As well as improved time and cost efficiencies, the decision to use multiple Stratasys 3D printing technologies was also based on the capability to combine different materials in one print, which enabled the prototype versions to comprise both soft and hard materials.
This saw the team produce soft components such as the tail- and front lights, wheels and grips on the PolyJet-based Objet500 Connex3 Color Multi-material 3D Printer, while the super-tough components were 3D printed using the mechanically-strong and UV stable, FDM-based, ASA material on the Stratasys Fortus 450 3D Product System.
According to Risse, the less favourable alternative would have been to use silicon molding to create the prototype.

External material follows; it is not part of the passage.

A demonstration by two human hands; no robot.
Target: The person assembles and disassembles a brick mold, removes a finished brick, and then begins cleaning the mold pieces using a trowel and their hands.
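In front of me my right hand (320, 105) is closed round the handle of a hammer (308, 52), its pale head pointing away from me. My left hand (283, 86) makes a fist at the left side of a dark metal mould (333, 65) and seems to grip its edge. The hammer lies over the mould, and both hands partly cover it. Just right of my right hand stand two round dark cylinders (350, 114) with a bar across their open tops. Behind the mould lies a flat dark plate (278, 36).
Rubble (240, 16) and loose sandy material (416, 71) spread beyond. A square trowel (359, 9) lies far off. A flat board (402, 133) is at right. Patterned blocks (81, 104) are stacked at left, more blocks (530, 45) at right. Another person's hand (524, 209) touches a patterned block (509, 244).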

"This was not ideal for a number of reasons. Not only would it have entailed an assembly of up to 20 parts, but the costs would have been significantly higher and the production time would have been double to that achievable with 3D printing," he says.
"The e-floater is a perfect example of how 3D printing enables designers and inventors to turn their concepts into fully-operational products quickly and cost-effectively," says Andy Middleton, Stratasys EMEA president.
"In this case, the blend of both our core 3D printing technologies proved instrumental in bringing another exciting and innovative product to market and, as a company, we're delighted to play a part in helping Floatility - and other start-up businesses like them - bring their ideas to products," he says.